Officiellement, le taux d’inflation a reculé au cours du mois de septembre pour s’établir à 5 %. Il s’agit, en fait, d’une bonne nouvelle, mais paradoxalement, il suffit de faire le tour des marchés et des grandes surfaces pour constater que la cherté de la vie est toujours au rendez-vous, érodant encore plus le pouvoir d’achat du simple citoyen. Comment expliquer un tel phénomène…
L’Institut national de la statistique (INS) a annoncé que le taux d’inflation s’est établi à 5 % en septembre 2025, contre 5,2 % en août. Un léger recul, qui semble suggérer une accalmie, mais qui cache une réalité bien plus inquiétante puisque les produits les plus achetés par les Tunisiens, quasi quotidiennement, continuent d’afficher des hausses non stop.
Pour rester dans les chiffres, il suffit de mentionner que, sur une période d’un an, les légumes frais ont grimpé de 21,1 %, la viande d’agneau de 20,2 %, les poissons frais de 10,3 % et les fruits frais de 9,9 %. Curieusement, cette flambée de prix touche les produits que le consommateur met régulièrement dans son panier.
Comment expliquer, dès lors, ces chiffres concernant le taux d’inflation ? En parcourant le reste de la liste des produits pris en compte, on en comprend les causes.
Car, lorsqu’on parle de baisse de certains prix ou services, on croise des produits que le consommateur achète rarement, si jamais ils sont disponibles. Ainsi, on enregistre une forte baisse des huiles alimentaires (-24,3 %), souvent mise en avant par l’INS, alors que ces huiles subventionnées sont rares, introuvables, ou ne représentent qu’une faible part de ses dépenses réelles.
De même, les services de restauration, cafés et hôtels restent à +10,1 %, tandis que l’habillement et les chaussures bondissent de 9 %.
En réalité, au moment où les produits consommés quotidiennement et disponibles sur le marché tendent toujours versa hausse, d’autres produits peu consommés ou introuvables dans le circuit légal tirent la moyenne vers le bas.
Avec un tel calcul du taux d’inflation, sommes-nous en train d’analyser de fausse manière la réalité du marché et ses effets sur le pouvoir d’achat ? C’est que, du côté de l’Institut national de statistique (INS), les comptes et les taux sont calculés pêle-mêle pour afficher des baisses que personne ne perçoit alors que les prix qui flambent sont ceux qu’on paie tous les jours.
Car, ce qui compte le plus pour le citoyen ordinaire, ce sont les prix des produits consommés quotidiennement où ceux concernant les frais des loyers, du transport, des soins sanitaires ou de la consommation d’énergie, et non pas les prix des meubles, des draps ou des services de tables !
Comment les experts expliquent-ils cette confusion entre le taux d’inflation et le pouvoir d’achat ? Dans une déclaration aux médias, Walid Bel Hadj Amor, chef d’entreprise et ancien membre de l’Institut arabe des chefs d’entreprise, résume le problème entre la perception de l’inflation du citoyen, bien supérieure au taux officiel de 5% présenté par l’INS : « Le taux d’inflation calculé en 2025 est basé sur un panier de dépenses issu d’une enquête de consommation datant de 2015 », selon ses dires.

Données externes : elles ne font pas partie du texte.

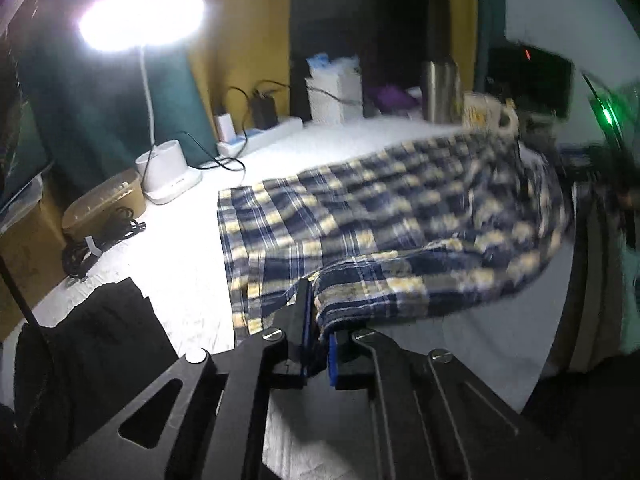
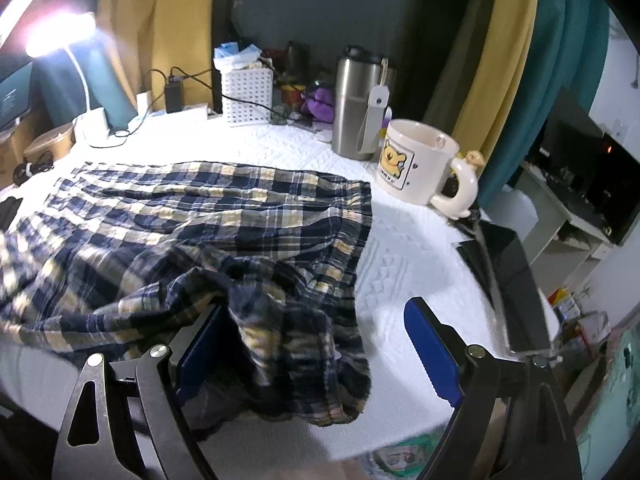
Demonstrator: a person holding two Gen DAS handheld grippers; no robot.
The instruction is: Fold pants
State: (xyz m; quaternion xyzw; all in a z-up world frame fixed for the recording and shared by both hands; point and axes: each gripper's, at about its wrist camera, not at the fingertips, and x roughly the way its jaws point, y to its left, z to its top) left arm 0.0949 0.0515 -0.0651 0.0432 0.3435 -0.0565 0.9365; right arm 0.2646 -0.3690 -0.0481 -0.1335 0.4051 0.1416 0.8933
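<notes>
Plaid pants [image 1: 392,216] are lying across the white padded table cover [image 1: 192,264] in the left wrist view, their right part blurred and lifting off the surface. The left gripper [image 1: 316,328] is clamping a folded edge of the fabric between its closed blue-padded fingers, holding that edge above the cover. A lit desk lamp [image 1: 160,152] is glaring at the back left, with a coil of black cable [image 1: 96,246] lying near its base and a dark cloth [image 1: 100,332] sitting at the near left edge.

Seen from the right wrist, the pants [image 2: 192,224] are spreading over the cover [image 2: 400,264] from the left toward the middle, bunched up at the near edge. The right gripper [image 2: 316,328] is standing wide apart: its left finger is partly buried under the bunched fabric, while its right finger [image 2: 430,350] is hanging free over bare cover. A cartoon mug [image 2: 420,170] is standing behind, just beside a steel tumbler [image 2: 354,108], and a white basket [image 2: 246,94] is sitting farther back.
</notes>
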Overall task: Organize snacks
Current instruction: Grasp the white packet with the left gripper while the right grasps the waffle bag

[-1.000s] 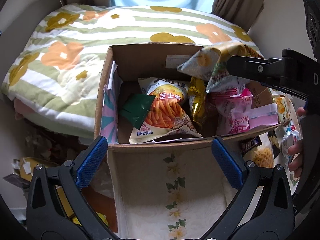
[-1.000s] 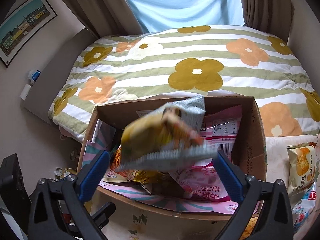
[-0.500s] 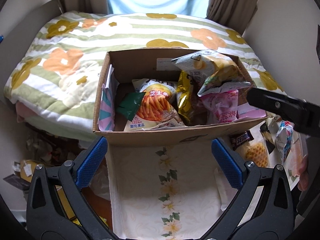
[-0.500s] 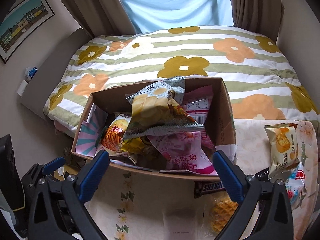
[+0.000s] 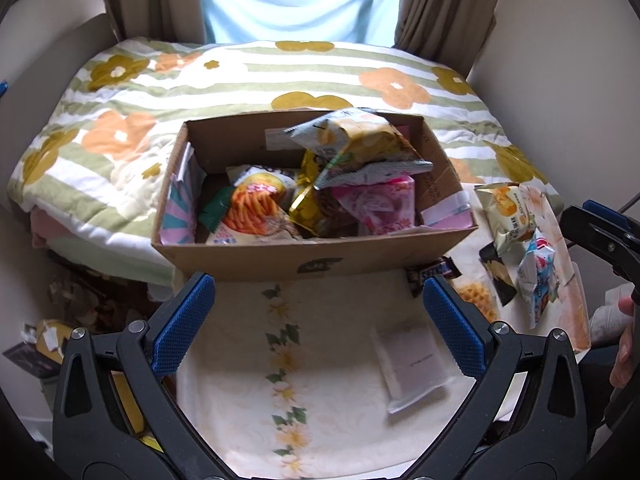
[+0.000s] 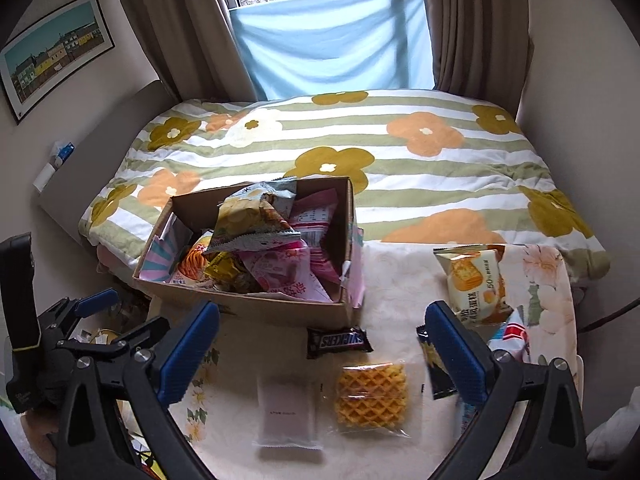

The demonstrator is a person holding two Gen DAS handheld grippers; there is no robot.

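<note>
Bed: I see a quilt [image 6: 400, 160] with green stripes and big orange and ochre flowers filling the far half of both views, under a window with a blue cloth.
Table cloth: a cream floral cloth [image 6: 400, 280] covers the near surface where the loose snacks lie.
Cardboard box [image 5: 312, 258]: it sits at the far left of the cloth, against the bed, open-topped and heaped with packets.
Top packet: a grey and yellow chip bag [image 6: 252, 220] lies tilted on top of the heap, poking above the box rim; pink packets [image 5: 380, 204] and an orange stick-snack bag [image 5: 256, 212] lie below it.
Left gripper [image 5: 318, 320]: my left tool hangs over the bare cloth in front of the box, blue pads spread wide, nothing between them.
Right gripper [image 6: 322, 350]: spread wide too, gripping nothing, above the loose snacks right of the box.
Cake packet [image 6: 474, 282]: yellow and white, lying near the right edge of the cloth, well apart from the box.
White sachet [image 6: 286, 414]: flat on the cloth, just beside the waffle.
Waffle pack [image 6: 372, 396]: clear wrapper, near the middle of my right view.
Snickers bar [image 6: 338, 340]: just in front of the box's near right corner.
Dark packet [image 6: 434, 364]: partly behind my right finger; I can't quite tell what it is.
Hand [image 5: 624, 344]: fingertips show at the right edge of the left view.
</note>
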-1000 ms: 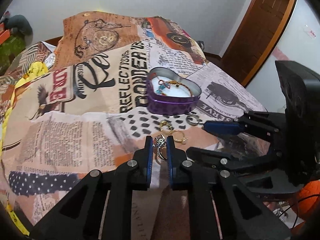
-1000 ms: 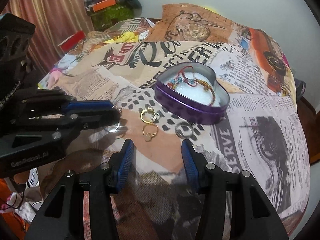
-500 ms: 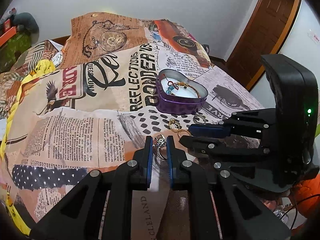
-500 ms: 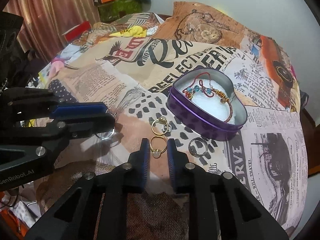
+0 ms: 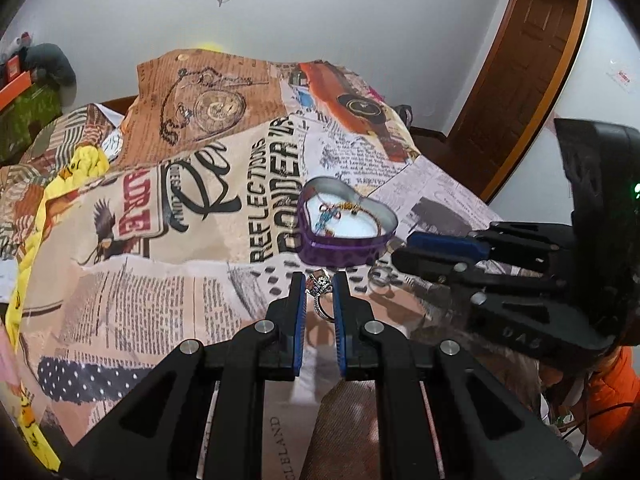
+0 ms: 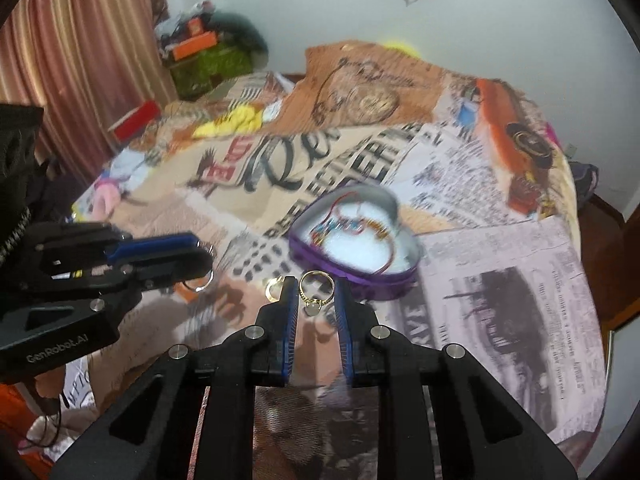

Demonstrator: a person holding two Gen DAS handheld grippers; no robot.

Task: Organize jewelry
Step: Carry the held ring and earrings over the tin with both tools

Ce qui nous renvoie à l’INS et ses experts pour en savoir plus sur ce qui se dit.
Pour ce spécialiste des chiffres économiques, l’inflation de 2025 repose sur une photographie économique de 2015 — avant la crise énergétique, avant la flambée des loyers et avant l’appauvrissement massif de la classe moyenne.
Du côté de l’INS, on donne raison, sans le révéler publiquement, à cette thèse émise par notre expert. Car, selon la méthodologie officielle de l’INS (une base définie en 2015), le panier de consommation tunisien reste composé de 26,2 % d’alimentation et boissons, 19 % de logement, eau, gaz et électricité, 12,7 % de transport, 5,8 % de santé, 5,9 % de meubles et entretien, et 2,8 % pour l’alcool et le tabac.
Ces pondérations n’ont pas bougé depuis dix ans, alors que la structure des dépenses a été bouleversée.
Ainsi, on comprend, de manière plus claire et réaliste, le contraste entre ce qui se dit du taux d’inflation et ce que vit le citoyen quotidiennement.
Ce qui reste à retenir, en parallèle, c’est que l’Etat fait de son mieux pour mieux maitriser les prix et éviter les hausses mystérieuses de certains produits essentiels de l’alimentation, mais ce travail doit être entretenu avec, en parallèle, un contrôle plus rigoureux.
Et il va falloir attendre ce que vont donner les futures enquêtes pour mieux évaluer le taux d’inflation et avoir une meilleure idée sur la réalité du pouvoir d’achat du consommateur.